Nathan Trevallion: “I miei figli vivono in ansia costante e litigano fra loro”

09.01.2026 08:45
Nathan Trevallion: “I miei figli vivono in ansia costante e litigano fra loro”

Famiglia del bosco a Palmoli: condizioni di vita destano preoccupazioni

Roma, 9 gennaio 2026 – “Sono in uno stato costante di agitazione e ansia. A volte litigano fra di loro, cosa che prima non facevano. Sono spesso arrabbiati l’uno con l’altro e, quando per me arriva il momento di andare via, cercano di fare qualcos’altro, come se volessero sfuggire a ciò che provano”, riporta Attuale.

Queste parole appartengono a Nathan Trevallion, il padre della famiglia inglese che vive nel bosco di Palmoli. In un‘intervista a La Stampa, Trevallion esprime la sua preoccupazione per il benessere dei suoi figli. “In quei momenti – aggiunge – avverto la grande tristezza che c’è in loro. È come se volessero dirmi di non capire perché il loro papà deve tornare a casa da solo e lasciarli lì”.

“Sono tutti estremamente felici – prosegue Trevallion – nel vedere che il loro papà è venuto a trovarli. Ci abbracciamo, ci baciamo con grande affetto. Ripeto loro continuamente che papà li adora”, dichiara, evidenziando il forte legame affettivo che persiste nonostante le difficoltà.

Cosa chiedono i bambini? “Quando potranno tornare a casa. È tutto ciò che vogliono. Tornare a casa e vivere con i nostri animali, nella natura, rispettando le regole”, afferma Trevallion. “Stiamo facendo tutto il possibile – prosegue – per aiutarli a riconquistare il nostro amore, il nostro affetto, la nostra considerazione di genitori.”

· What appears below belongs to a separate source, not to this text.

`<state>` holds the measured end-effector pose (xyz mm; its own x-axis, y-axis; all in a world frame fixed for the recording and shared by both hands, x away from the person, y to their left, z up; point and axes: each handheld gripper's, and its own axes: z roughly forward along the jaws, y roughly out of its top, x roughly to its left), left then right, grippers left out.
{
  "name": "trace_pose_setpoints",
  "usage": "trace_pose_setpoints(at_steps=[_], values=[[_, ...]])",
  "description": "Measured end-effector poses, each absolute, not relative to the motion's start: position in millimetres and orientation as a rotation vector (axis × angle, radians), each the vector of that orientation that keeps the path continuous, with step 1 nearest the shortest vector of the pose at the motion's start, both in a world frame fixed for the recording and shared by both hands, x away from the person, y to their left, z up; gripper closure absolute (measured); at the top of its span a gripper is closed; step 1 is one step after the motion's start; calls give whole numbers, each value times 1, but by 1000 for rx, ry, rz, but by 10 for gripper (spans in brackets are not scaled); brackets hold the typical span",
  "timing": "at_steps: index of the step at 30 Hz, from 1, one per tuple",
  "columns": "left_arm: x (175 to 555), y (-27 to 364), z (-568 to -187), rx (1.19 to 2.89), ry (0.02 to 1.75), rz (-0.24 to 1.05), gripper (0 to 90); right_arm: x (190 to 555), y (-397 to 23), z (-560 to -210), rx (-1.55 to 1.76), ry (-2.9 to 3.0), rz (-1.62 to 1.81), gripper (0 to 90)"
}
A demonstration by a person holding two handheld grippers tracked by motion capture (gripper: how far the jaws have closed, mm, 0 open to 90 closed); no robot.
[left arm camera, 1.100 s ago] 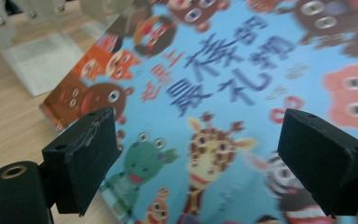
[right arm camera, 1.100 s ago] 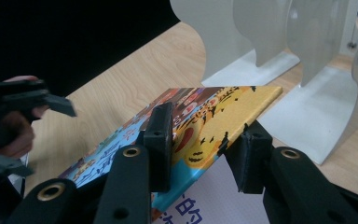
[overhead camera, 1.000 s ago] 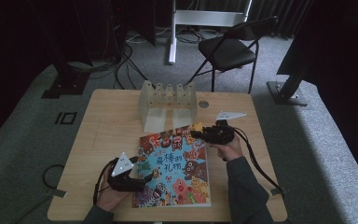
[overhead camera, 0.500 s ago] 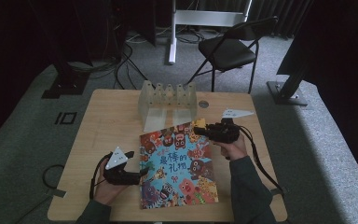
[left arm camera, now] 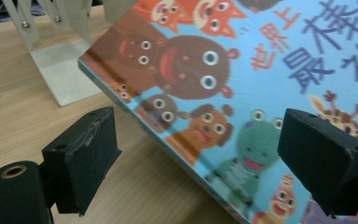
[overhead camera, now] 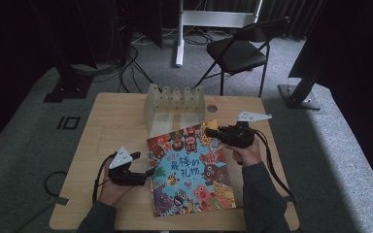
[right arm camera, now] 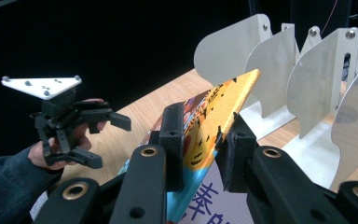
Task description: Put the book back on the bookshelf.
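My picture book (overhead camera: 190, 170) carries big blue Chinese characters on a light blue cover crowded with cartoon animals with round white eyes; I read "世界上" in orange and "最棒的礼物" in blue. It is a thin glossy hardback, flat-edged, lying on the pale wood tabletop (overhead camera: 107, 126) just in front of the white metal divider rack (overhead camera: 175, 104), whose rounded fins stand upright. My right hand-held gripper (overhead camera: 212, 127) is clamped on the book's far corner nearest the rack, and its jaws have just been closing on that yellow-orange corner, which now lifts off the tabletop. My left hand-held gripper (overhead camera: 145, 172) stands with jaws wide apart at the book's left edge, the edge lying between them untouched. Since a second ago the book has slid away from the left hand and tilted up at the rack end
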<state>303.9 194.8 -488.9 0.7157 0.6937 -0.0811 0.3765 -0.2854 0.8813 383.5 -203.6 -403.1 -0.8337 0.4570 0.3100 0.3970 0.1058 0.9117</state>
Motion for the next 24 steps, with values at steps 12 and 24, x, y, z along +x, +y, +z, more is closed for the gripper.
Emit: trace_pose_setpoints(at_steps=[12, 24], values=[[337, 195, -494, 1857, 857, 301, 107, 376, -204, -390, 808, 2278, 1917, 768], [353, 178, -499, 1872, 718, 22, 18, 375, -207, -393, 767, 2271, 1983, 774]])
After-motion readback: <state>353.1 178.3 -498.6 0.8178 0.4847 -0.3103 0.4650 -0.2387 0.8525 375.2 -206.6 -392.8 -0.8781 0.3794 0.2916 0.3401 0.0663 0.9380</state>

La situazione è ulteriormente complicata. Il Tribunale per i minorenni di L’Aquila ha disposto la sospensione della potestà genitoriale per Trevallion e la sua compagna Catherine Birmingham riguardo ai loro tre figli, di età compresa tra i 6 e gli 8 anni, attualmente allocati in una casa famiglia. Il provvedimento include anche l’allontanamento dei bambini dalla dimora precaria in cui vivono, un rudere fatiscente privo di utenze.

“Cosa è stato raccontato di sbagliato?”, si chiede Trevallion. “La nostra – risponde – è una condizione di vita molto comune negli ambienti rurali, nella vita di tante famiglie e in ogni parte del mondo. Non siamo i soli, fortunatamente, ad avere sposato una certa filosofia di vita che rifiuta il consumo delle risorse della terra senza porsi mai delle domande su dove sta andando il mondo e cosa è più giusto fare per i propri figli.”

Infine, Trevallion concluse dicendo: “Il sistema giudiziario farà il suo lavoro e la verità verrà a galla. Noi genitori non abbiamo fatto nulla di male e speriamo di poter tornare a vivere felicemente con i nostri bambini, in piena armonia con la natura e la nostra libertà. Non chiediamo altro. E siamo pronti a rispettare le regole di base stabilite per la protezione dei bambini.”